TASK REQUIREMENTS: Copy the closing run of lines, from the one with "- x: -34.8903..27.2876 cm" through the last line of the listing, exactly and without any pictures.
[[ DATASET EXCERPT, beginning ]]
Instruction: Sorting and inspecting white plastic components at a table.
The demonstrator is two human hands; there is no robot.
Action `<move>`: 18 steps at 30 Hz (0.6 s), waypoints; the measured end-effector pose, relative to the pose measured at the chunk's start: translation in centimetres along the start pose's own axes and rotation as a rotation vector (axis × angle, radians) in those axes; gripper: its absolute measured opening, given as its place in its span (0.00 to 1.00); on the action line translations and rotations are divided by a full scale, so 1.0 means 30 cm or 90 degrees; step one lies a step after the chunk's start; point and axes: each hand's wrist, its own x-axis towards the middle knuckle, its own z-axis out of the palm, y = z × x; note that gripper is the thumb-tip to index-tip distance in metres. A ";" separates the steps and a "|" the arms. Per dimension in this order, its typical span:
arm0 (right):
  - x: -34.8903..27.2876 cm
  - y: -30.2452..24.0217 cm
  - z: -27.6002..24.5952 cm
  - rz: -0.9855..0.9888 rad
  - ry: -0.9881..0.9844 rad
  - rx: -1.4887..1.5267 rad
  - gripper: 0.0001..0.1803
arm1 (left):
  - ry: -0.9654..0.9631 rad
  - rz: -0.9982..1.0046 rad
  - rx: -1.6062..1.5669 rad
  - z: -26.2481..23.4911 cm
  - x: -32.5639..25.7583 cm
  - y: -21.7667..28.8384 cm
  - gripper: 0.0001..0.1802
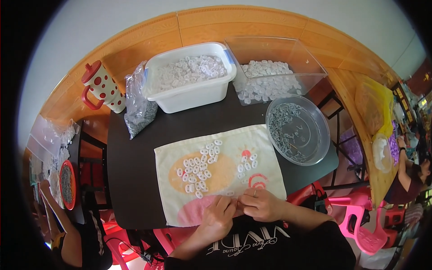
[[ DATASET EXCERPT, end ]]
EXERCISE OUTPUT:
  - x: -34.8903..27.2876 cm
  - y: -30.2452..24.0217 cm
  - z: -27.6002..24.5952 cm
  - rz: -0.9855..0.9888 rad
  - ry: -0.9881..0.9844 rad
  - rx: -1.4887..1.5267 rad
  - gripper: 0.0001..0.1803
arm1 (left):
  - ry: -0.9654..0.9631 rad
  - rz: -0.9982..1.0046 rad
  - rx: -1.6062..1.5669 rad
  - z: -26.2481..23.4911 cm
  - x: -32.5639..25.7583 cm
  - y: -21.7667..28.8384 cm
  - gripper: 0.0001..0.1802

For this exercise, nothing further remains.